When we learn new things, we have the opportunity to build new structures in our brains that lead to long-term benefits. These benefits are intrinsic to the process and do not depend on whether you get good at the thing you are learning. Like physical training, brain changes are dose-responsive. The higher quality the dose, the more impactful it is on our brains. Each dose is made up of instances of learning and practice, with bigger and better doses proportional to how much we struggle.
Yet, when we pick up new skills, often we do so with a particular outcome in mind; we want to be good at it. But, like lifting, being good at something does not have to be the point of doing it. What if we all treated learning for the sake of learning as valuable in and of itself, focusing instead on what it does for our brains the way we lift weights for what it does to our bodies?
“Plasticity” in humans refers to our ability to develop differently from each other due to our behaviors and environment. If you lift weights, you are familiar with the process of myoplasticity. Myoplasticity refers to the ability of our muscles to change. And our skeletal muscles are incredibly plastic, exhibiting short-term changes to stress in the form of more efficient motor unit recruitment and readiness and long-term, structural changes in which muscle cells grow, getting better at producing force. The ability to induce long-term changes throughout most of a person’s adult life is a big part of what makes strength training such a valuable activity. It pretty much never stops working.
Neuroplasticity is surprisingly similar. It refers to the brain’s capacity to change in various ways in response to experience or injury. The brain’s development, growth, and structural differences mirror the developmental and physical differences we see in people who do different things and live in different places. For example, professional musicians’ brains exhibit both functional and anatomical differences compared to non-musicians, likely due to the tangled and complex interplay of sensory input and motor output involved in high-level musical performances. (Münte et al., 2002.) Neuroplastic changes are both short- or long-term, resulting from chemical, structural, and functional changes to neurons and how neurons connect to each other.
Short and Long-Term Changes
A neuron is a cell that communicates with other cells through synapses. That communication happens through action potentials—electrochemical signals—and high activities of action potentials may change what happens at those synapses. Each action potential of a highly active synapse will elicit more responses or cause the synapses to become more sensitive to the signals. This increased excitability or function of existing connections may lead to long- or short-term changes. One researcher described the short-term phenomenon as the feeling you get when you first try something new, and it seems to “click,” but then you return to the activity a day later and, rather than starting from where you left off, you feel as if you lost your previous improvements and have to start over. (Boyd, 2015.) Learning, at the level of our cells, is not achieved with short-term changes.

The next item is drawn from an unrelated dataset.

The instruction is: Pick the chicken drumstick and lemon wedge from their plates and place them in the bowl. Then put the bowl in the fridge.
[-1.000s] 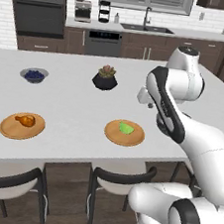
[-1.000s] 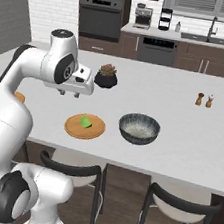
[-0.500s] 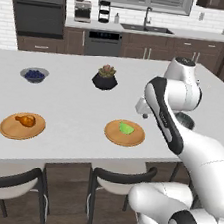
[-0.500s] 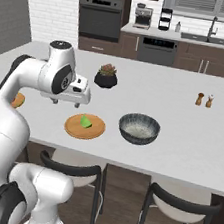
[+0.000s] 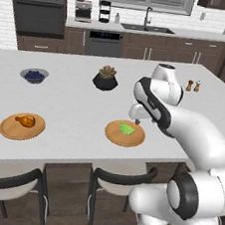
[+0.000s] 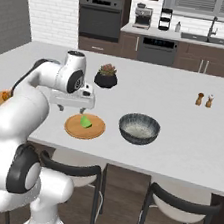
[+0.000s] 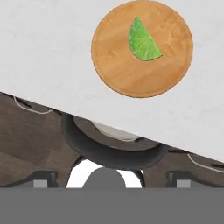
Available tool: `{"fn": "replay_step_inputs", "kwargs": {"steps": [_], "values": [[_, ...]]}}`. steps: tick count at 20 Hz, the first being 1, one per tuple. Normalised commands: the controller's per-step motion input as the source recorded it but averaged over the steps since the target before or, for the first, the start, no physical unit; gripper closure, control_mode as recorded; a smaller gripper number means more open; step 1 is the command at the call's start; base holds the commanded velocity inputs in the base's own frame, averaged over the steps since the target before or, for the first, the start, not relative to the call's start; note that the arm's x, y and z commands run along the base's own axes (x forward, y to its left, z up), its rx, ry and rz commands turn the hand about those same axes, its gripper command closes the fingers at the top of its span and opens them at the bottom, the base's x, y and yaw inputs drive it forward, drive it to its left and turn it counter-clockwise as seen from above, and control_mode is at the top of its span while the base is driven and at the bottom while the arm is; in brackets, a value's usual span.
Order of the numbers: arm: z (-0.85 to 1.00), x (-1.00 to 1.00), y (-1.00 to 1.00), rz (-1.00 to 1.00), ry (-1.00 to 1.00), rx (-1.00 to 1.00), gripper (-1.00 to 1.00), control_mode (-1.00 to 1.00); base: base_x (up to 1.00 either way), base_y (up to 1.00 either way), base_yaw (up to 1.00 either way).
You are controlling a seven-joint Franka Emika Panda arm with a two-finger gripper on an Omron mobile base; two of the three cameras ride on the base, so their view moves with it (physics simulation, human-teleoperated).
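The yellow-green lemon wedge [image 7: 144,41] lies on a round wooden plate [image 7: 131,74] near the counter's front edge. My gripper [image 6: 74,109] hangs open and empty just above that plate's near-left rim, not touching the wedge [image 6: 86,122]. Its fingertips [image 7: 42,178] stand wide apart. From the left it shows as my gripper [image 5: 136,120] over the plate [image 5: 116,136]. The chicken drumstick [image 5: 25,120] rests on the other plate [image 5: 9,128] far to the left. The dark bowl [image 6: 139,128] sits right of the lemon plate. A grey panel [image 6: 12,9] at far left may be the fridge.
A black pot with a succulent [image 5: 106,78] stands behind the lemon plate. A grey bowl of blue berries [image 5: 34,75] sits at back left, and two small shakers [image 5: 193,85] at back right. Stools [image 5: 121,178] are tucked under the counter's front edge.
The hand has come down and forward from mid-counter height to just above the lemon plate, and its jaws have spread from half closed to wide open.
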Motion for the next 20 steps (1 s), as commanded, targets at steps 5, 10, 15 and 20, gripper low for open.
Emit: {"fn": "replay_step_inputs", "kwargs": {"steps": [5,10,15,20], "values": [[-0.5,0.43,0.0,0.16,0.09,-0.08,-1.0,-1.0,0.0,0.0,0.0],[-0.5,0.27,0.0,0.1,0.0,-0.03,-1.0,-1.0,0.0,0.0,0.0],[-0.47,0.25,0.0,0.07,0.0,-0.02,-1.0,-1.0,0.0,0.0,0.0],[-0.37,0.27,0.0,0.08,-0.03,-0.01,-1.0,-1.0,0.0,0.0,0.0]]}}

Learning that matters is a consequence of the long-term structural changes that come from study, practice, and struggle. When you work at a new skill long enough and hard enough, your brain restructures. Two neurons firing frequently enough may see an increase in the number of synapses between them or a change in the length of the branches that connect them together. Due to the potential for structural change to the brain, researchers anticipate finding differences in the gray and white matter of different types of experts’ brains. The difficulty is that we do not really know what those structural changes should look like, as the idea that bigger is better does not seem to hold up, particularly in psychological tasks. (See, e.g., Hänggi et al., 2014.)

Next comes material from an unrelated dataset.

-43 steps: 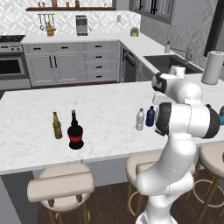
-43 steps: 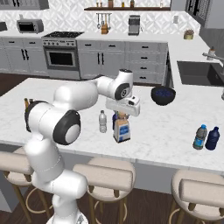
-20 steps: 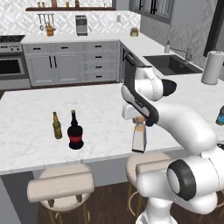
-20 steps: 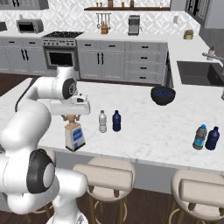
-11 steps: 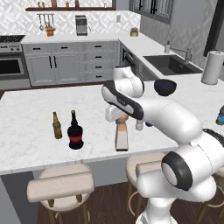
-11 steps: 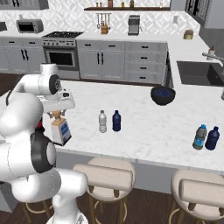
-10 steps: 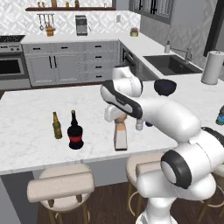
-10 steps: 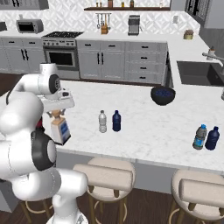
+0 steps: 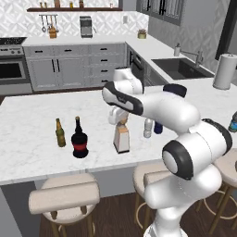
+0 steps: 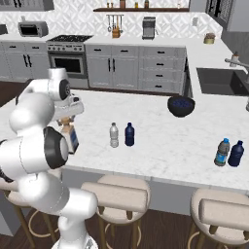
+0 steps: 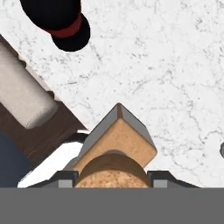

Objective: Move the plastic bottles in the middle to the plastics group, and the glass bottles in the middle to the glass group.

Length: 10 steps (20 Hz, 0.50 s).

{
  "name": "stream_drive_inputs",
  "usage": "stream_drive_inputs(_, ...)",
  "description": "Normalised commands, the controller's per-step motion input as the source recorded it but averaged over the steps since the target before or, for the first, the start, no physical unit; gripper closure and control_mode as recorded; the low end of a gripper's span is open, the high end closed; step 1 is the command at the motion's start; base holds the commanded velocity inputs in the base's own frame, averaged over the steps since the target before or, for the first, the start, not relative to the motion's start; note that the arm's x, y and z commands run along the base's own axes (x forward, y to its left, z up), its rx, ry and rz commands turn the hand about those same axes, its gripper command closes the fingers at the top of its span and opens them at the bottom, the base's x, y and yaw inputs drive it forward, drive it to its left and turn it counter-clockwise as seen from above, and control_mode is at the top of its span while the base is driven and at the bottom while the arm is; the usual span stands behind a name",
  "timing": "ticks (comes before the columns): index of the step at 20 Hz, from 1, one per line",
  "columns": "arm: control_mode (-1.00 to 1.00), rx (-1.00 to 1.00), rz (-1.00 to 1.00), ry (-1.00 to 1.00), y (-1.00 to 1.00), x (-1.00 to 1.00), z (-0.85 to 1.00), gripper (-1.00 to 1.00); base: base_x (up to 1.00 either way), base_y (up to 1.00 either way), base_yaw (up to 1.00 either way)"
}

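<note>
The gripper was closed on the tan stopper of the square pale bottle, its fingertips seen pressed against both sides of the stopper in the hand view. The square pale bottle was held upright over the marble counter, to the right of the black bottle with the red label (whether its base touched the counter could not be told). In the right base view the same bottle was seen partly hidden behind the arm, near the front edge of the counter.

The black bottle was taken as the landmark. The olive-amber bottle stood just beside it on its left. The square pale bottle was located near it on its right, apart from it. The clear bottle with the white cap and the dark blue bottle stood further right of the black bottle, beyond the square pale bottle, side by side and partly covered by the arm. In the right base view these two, clear and dark blue, stood upright just beside each other.

Well apart from the black bottle, near the far right end of the counter, a pair of small bottles stood together, and a dark bowl rested behind them. A stool stood below the counter edge in front of the black bottle.
</note>
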Motion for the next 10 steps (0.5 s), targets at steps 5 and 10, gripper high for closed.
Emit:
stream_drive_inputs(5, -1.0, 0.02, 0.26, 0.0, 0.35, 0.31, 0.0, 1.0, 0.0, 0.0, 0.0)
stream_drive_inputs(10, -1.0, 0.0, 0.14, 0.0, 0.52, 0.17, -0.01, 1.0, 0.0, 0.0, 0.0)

Like strength training, long- and short-term changes involve different adaptations and are not equally useful or trainable. A brand-new lifter will get stronger after just one workout. Since strength is measured by your ability to produce force against an external resistance, there are several ways that you be stronger without actually building muscle. Improvements in strength might come from simply learning how to use your body better. Practice setting your back for deadlifts properly can make you better able to lift, carry, push, and pull other kinds of objects, making you functionally stronger even if you have yet to put on muscle mass. Other immediate changes from training are improvements in residual muscle tension or readiness and central nervous system changes due to the experience of lifting weights. If a novice does not lift again for another week, he or she is unlikely to retain these more transient, short-term adaptations.

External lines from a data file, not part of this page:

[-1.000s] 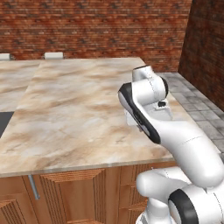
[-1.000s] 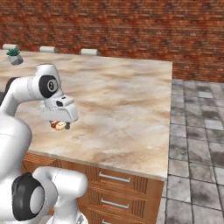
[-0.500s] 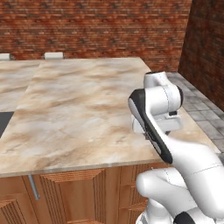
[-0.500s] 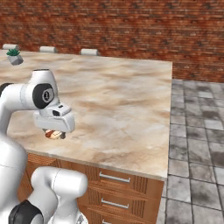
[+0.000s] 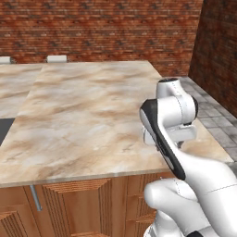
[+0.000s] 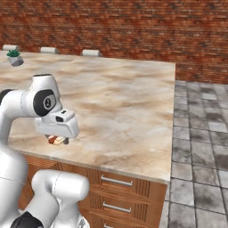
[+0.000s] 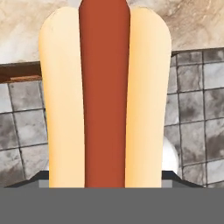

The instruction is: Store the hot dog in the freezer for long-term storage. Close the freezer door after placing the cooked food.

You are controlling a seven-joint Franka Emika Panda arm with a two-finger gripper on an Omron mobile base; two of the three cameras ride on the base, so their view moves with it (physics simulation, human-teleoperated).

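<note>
From the left base view I've got the arm folded low at the near corner of the table, the wrist blocking what it carries. The right base view shows the tool clamped on the hot dog just above the table's front edge. In the hand view the hot dog's long axis runs straight out from the tool, with floor tiles below; no freezer ahead, so I'd say the base must turn.

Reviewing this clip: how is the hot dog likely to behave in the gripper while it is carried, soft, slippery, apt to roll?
The hot dog is probably light: it hangs under the gripper above the counter. Its tan bun looks soft, so a hard squeeze may dent it. The smooth, rounded red sausage could slip or roll lengthwise if the grip loosens.
</note>
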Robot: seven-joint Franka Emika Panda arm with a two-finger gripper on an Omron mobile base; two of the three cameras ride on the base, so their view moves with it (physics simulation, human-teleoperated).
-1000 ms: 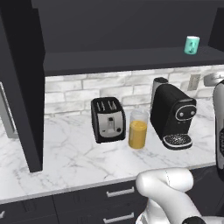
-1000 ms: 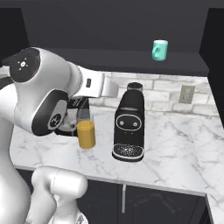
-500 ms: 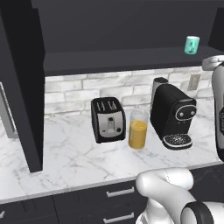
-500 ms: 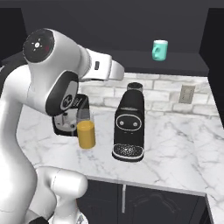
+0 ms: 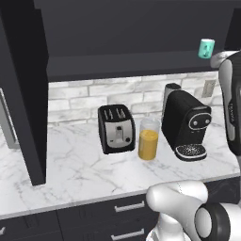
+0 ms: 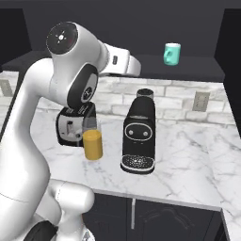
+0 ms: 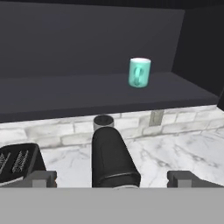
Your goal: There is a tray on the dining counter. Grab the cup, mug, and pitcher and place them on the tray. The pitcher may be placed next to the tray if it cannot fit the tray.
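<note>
The teal mug (image 7: 140, 72) with a white handle stands upright on a dark shelf (image 7: 87, 89), ahead of and above my gripper (image 7: 113, 179). The gripper is open, its fingertips (image 7: 40, 178) set wide apart with nothing held between them. From the base, the mug (image 6: 172, 53) sits on the shelf to the right of my raised hand (image 6: 128, 65). The glass pitcher (image 5: 148, 140) of orange juice stands on the marble worktop between toaster and coffee machine; it is the pitcher (image 6: 92, 139) partly behind my arm. The tray, cup and dining counter are out of view.
A black toaster (image 5: 116, 128) and a black coffee machine (image 5: 186, 124) flank the pitcher on the worktop (image 5: 80, 174). The coffee machine (image 7: 111, 157) sits directly below my hand. A dark cabinet side (image 5: 23, 89) stands at left. A wall outlet (image 6: 200, 101) is on the brick backsplash.
My arm has risen steadily, lifting the hand from worktop level up to shelf height near the mug. The jaws stayed open. Mug and pitcher have not moved.
</note>
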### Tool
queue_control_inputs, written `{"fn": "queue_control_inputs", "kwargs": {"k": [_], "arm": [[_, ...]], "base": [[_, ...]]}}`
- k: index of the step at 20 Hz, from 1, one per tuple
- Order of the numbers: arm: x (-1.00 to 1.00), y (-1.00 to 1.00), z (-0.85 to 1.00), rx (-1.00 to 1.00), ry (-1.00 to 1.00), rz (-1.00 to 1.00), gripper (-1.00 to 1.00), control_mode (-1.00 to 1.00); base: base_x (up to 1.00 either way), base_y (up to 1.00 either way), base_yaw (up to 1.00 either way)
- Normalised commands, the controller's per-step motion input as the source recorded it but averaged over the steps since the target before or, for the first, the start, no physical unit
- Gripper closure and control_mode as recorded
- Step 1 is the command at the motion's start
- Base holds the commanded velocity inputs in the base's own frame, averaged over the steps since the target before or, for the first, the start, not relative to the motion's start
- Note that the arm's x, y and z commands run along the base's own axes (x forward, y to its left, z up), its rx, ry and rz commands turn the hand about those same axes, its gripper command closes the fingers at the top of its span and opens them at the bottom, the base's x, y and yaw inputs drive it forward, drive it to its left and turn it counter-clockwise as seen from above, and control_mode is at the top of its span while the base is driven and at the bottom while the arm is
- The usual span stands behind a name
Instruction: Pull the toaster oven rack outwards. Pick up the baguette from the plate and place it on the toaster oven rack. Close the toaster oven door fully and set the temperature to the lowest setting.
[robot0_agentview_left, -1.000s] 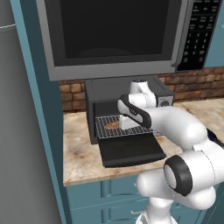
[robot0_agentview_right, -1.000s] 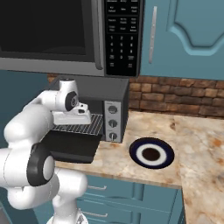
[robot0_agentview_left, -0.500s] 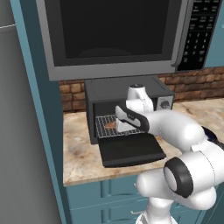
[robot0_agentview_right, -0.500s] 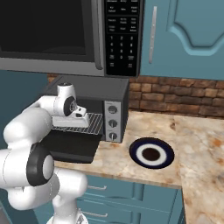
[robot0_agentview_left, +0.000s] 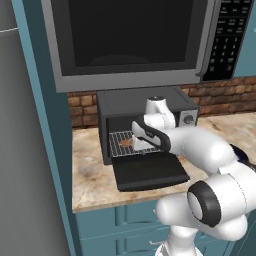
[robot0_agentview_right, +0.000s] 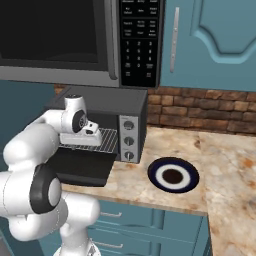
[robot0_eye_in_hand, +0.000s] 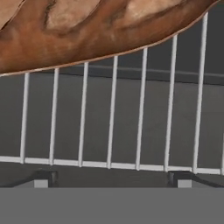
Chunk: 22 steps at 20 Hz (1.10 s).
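In the left base view, the oven (robot0_agentview_left: 145, 125) sits on the surface (robot0_agentview_left: 92, 172) under a large microwave (robot0_agentview_left: 135, 42). Its door (robot0_agentview_left: 150, 172) hangs open, lying flat out toward the front. The rack (robot0_agentview_left: 122, 142) shows in the cavity with the baguette (robot0_agentview_left: 126, 143) resting on it, left of the white arm. The hand (robot0_agentview_left: 141, 145) is low over the rack, just beside the baguette; its fingers are hard to make out from here.

In the right base view, the arm reaches in from the left and the hand (robot0_agentview_right: 90, 136) lies above the rack (robot0_agentview_right: 106, 141), in front of the oven's knob panel (robot0_agentview_right: 129, 140). The door (robot0_agentview_right: 82, 167) is down. A dark plate (robot0_agentview_right: 173, 175) lies on the surface (robot0_agentview_right: 225, 165) to the right of the oven, well apart from it.

In the hand view, the baguette (robot0_eye_in_hand: 92, 30) lies across the top on the rack's wires (robot0_eye_in_hand: 111, 127). The two fingertips (robot0_eye_in_hand: 43, 178) stand wide apart at the bottom, holding nothing.
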Motion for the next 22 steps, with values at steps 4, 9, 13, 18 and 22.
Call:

With consistent training, however, we outgrow the novice phase of training. Soon, we start to struggle a little bit, and each training session will cause noticeably more fatigue than those of the first few weeks. That struggle and fatigue are indications that progress relies more on the structural changes to our muscle cells, changes that take a bigger push to get going but are where goal-worthy PRs are set. This is the point where the most valuable changes start to accumulate.
The Struggle is Real
The struggle carries the benefit. Compare two lifters. They lift the same weights with excellent form, but one struggles to complete the entire workout, and the other finishes without breaking a sweat. The latter lifter is clearly the stronger one, but the first lifter got a lot more out of the training session. Setting up a training program that has no elements of struggle, challenge, or hardship is just not very useful. Training must be difficult to be beneficial, at least in the long-term.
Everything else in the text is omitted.